▶ **EXERCISE AIM**
Filter the listing down to the lines containing the word "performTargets".

▶ **PROVIDED MATERIAL**
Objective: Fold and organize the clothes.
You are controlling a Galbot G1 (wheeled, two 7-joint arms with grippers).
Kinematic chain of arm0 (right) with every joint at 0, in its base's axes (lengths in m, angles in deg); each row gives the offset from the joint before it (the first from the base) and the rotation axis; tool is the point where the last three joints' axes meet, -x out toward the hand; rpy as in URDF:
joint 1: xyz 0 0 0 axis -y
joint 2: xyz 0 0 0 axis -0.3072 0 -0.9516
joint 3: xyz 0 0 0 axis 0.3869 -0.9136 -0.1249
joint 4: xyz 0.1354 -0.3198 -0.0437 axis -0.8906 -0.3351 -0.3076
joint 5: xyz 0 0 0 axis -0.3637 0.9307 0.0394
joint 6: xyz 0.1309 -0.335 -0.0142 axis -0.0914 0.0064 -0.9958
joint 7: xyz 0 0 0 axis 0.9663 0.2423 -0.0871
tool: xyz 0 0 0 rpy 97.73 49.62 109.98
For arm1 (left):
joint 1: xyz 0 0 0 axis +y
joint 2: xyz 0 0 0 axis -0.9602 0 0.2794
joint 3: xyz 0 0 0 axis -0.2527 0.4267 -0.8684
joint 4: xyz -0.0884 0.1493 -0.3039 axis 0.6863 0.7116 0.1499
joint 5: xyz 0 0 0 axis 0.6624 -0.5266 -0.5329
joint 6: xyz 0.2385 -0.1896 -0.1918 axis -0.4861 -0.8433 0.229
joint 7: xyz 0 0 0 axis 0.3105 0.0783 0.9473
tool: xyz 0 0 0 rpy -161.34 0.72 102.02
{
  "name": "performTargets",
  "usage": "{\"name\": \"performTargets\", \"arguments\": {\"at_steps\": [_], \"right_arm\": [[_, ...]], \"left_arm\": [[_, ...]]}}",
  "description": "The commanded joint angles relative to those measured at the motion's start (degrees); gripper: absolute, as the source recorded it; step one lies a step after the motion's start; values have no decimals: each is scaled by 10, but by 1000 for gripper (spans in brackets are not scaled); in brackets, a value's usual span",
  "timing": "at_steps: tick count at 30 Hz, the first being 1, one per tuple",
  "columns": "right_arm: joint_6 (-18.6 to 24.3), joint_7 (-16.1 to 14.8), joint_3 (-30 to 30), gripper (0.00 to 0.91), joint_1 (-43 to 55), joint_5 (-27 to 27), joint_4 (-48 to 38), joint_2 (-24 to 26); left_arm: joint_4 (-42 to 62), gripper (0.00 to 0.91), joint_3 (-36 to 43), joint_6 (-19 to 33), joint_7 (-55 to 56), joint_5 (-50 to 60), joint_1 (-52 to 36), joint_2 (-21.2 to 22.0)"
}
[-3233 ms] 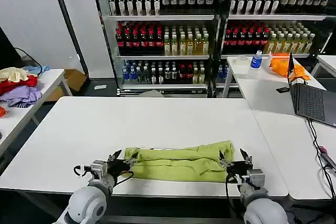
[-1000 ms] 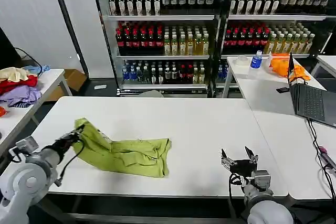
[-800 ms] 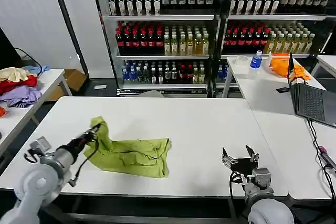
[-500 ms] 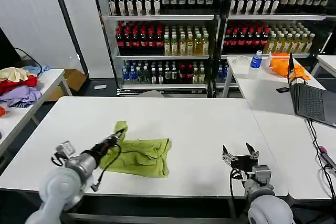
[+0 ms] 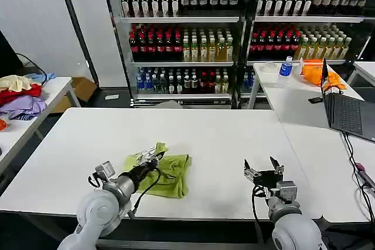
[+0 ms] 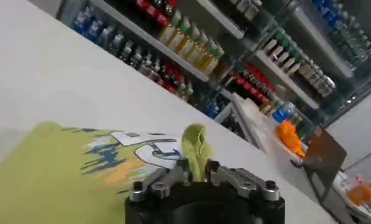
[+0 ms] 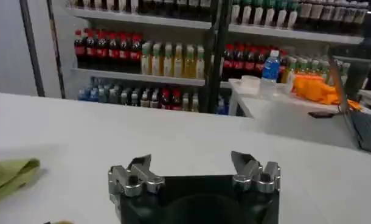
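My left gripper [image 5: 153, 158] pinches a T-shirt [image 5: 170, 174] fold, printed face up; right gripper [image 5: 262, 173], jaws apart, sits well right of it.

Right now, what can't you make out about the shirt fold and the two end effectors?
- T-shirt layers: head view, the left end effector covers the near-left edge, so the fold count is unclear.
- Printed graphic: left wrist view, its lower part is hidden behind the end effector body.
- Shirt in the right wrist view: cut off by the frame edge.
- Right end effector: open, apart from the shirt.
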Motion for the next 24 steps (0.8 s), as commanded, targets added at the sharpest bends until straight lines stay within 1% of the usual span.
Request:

▶ **RESPONSE**
  "name": "performTargets",
  "usage": "{\"name\": \"performTargets\", \"arguments\": {\"at_steps\": [_], \"right_arm\": [[_, ...]], \"left_arm\": [[_, ...]]}}",

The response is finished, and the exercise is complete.